Shores, Elizabeth F.
This special report provides answers to six fundamental questions on prenatal cocaine exposure: (1) What problems do drug-exposed newborns have? (2) How many of these children are there? (3) How do we get pregnant women to avoid drugs and alcohol? (4) What should be done to help the families of substance abusers? (5) How do drug-exposed children develop? (6) How should schools assess and prepare for drug-exposed children? It is concluded that careful, developmentally appropriate assessment will be crucial if children with prenatal drug exposure are to receive the best services. Further, those services will not be the same for every child. Fetal cocaine exposure does not create a uniform set of delays.
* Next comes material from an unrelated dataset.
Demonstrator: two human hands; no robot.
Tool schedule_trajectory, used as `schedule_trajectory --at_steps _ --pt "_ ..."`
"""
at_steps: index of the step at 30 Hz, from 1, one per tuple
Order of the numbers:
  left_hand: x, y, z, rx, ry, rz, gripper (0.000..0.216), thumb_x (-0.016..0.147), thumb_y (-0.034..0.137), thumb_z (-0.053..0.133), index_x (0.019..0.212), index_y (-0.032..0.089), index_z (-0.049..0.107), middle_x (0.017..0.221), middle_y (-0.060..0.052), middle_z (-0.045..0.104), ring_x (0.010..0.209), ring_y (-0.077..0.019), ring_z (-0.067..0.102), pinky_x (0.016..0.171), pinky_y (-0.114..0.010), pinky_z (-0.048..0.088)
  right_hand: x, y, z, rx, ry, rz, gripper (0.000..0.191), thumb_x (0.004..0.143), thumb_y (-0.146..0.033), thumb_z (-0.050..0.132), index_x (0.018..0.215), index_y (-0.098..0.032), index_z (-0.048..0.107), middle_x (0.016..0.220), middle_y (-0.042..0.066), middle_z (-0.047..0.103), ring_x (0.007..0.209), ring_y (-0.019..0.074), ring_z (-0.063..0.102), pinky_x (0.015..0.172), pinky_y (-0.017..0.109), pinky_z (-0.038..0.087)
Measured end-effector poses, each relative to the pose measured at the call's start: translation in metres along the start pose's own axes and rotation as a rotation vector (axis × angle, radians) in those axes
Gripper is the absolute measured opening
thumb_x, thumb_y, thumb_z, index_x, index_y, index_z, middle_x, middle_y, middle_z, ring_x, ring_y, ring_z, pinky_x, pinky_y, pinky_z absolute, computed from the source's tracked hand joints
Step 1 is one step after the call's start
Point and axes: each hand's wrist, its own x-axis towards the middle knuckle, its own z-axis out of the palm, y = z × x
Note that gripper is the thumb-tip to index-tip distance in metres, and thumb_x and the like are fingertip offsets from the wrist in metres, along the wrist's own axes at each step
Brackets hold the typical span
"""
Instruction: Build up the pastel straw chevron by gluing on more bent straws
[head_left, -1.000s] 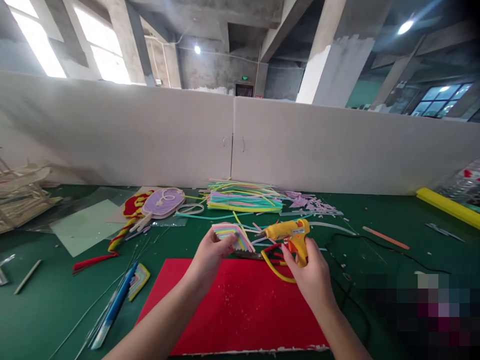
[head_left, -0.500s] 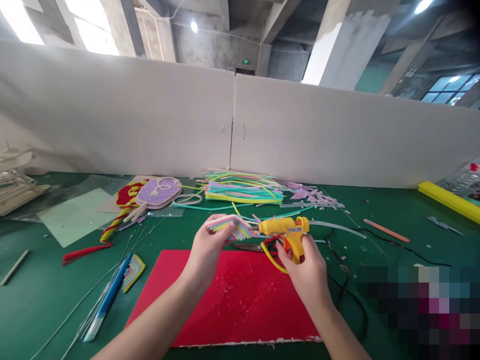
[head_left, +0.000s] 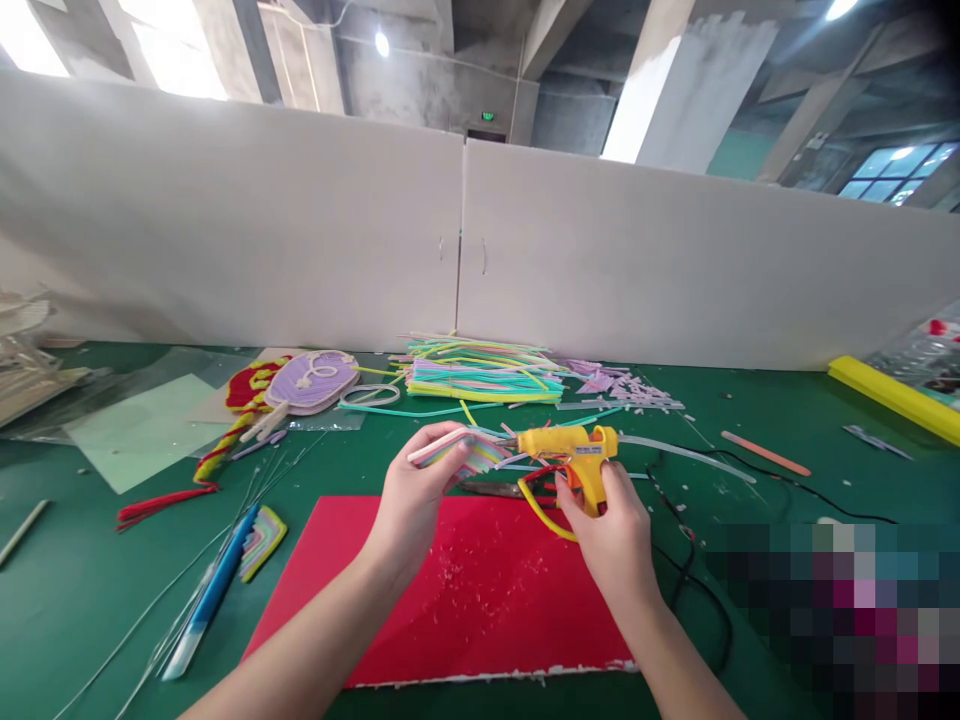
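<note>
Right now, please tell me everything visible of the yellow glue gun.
The glue gun has a yellow, plastic-looking body, a pale label and an orange trigger. Gripped in the right hand, it is roughly level, its nozzle pointing left at the striped piece; whether they touch is unclear. A pale, curved stick appears to leave its rear.

1 small piece with pastel stripes of pink, yellow and blue, bent at a corner, pinched by the left hand. 1 yellow glue gun, handle downward, gripped by the right hand. Points leftward, barrel nearly level, nozzle at the piece's right end, contact too small to make out.
</note>
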Motion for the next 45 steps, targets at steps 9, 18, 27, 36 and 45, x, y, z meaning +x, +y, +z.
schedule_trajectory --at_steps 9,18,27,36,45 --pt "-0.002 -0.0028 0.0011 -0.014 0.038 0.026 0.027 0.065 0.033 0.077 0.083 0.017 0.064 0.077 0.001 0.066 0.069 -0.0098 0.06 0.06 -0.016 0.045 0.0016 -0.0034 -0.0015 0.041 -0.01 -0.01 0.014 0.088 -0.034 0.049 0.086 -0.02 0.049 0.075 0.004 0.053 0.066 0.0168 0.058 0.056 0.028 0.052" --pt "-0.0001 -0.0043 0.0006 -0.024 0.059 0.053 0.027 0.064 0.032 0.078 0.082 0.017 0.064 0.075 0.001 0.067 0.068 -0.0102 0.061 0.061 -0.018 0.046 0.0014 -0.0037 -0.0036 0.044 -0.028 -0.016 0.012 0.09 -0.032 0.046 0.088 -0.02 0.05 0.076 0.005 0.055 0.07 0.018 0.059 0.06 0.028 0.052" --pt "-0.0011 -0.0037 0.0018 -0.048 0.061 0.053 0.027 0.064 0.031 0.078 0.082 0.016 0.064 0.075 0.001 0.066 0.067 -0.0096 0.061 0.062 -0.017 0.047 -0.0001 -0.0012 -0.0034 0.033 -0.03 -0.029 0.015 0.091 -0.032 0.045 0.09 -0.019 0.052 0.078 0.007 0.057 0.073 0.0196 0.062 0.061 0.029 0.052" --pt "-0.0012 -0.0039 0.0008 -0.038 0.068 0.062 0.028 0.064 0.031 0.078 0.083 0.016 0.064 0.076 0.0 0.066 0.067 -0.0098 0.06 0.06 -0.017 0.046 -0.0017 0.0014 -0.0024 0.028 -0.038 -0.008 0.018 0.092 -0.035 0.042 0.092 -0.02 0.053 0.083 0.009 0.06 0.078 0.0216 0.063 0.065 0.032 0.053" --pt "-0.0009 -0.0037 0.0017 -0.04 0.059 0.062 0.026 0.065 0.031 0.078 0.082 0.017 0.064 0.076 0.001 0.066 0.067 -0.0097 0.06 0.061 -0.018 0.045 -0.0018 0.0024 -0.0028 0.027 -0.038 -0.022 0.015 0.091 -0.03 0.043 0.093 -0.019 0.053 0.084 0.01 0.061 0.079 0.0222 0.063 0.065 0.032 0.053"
The problems it tends to cause can be greatly exacerbated by a poor home life. Evaluation is complicated by the fact that behavior problems and developmental delays which seem to indicate prenatal drug exposure could be the result of other factors, such as divorce or death in the family. Nevertheless, many Southerners are hopeful that drug-exposed children can succeed in regular classrooms if teachers get enough support and training. (RH)
Descriptors: Cocaine, Drug Abuse, Drug Addiction, Early Childhood Education, Family Programs, Guidelines, Individual Development, Infants, Intervention, Mothers, Needs Assessment, Parent Responsibility, Prevention, Program Development, School Role
Southern Association on Children Under Six, P.O. Box 5403, Little Rock, AR 72215-5403 ($6.00).
Publication Type: Guides - Non-Classroom
Education Level: N/A
Authoring Institution: Southern Association on Children Under Six, Little Rock, AR.